**EXERCISE AIM**: Exactly repeat the full listing that follows.
── DATA SHOWN
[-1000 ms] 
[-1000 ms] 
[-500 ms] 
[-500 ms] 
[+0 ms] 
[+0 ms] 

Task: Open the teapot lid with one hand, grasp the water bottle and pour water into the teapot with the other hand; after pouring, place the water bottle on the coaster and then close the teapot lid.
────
**TASK SOLUTION**:
[-1000 ms] 
[-1000 ms] 
[-500 ms] 
[-500 ms] 
[+0 ms] 
[+0 ms] 

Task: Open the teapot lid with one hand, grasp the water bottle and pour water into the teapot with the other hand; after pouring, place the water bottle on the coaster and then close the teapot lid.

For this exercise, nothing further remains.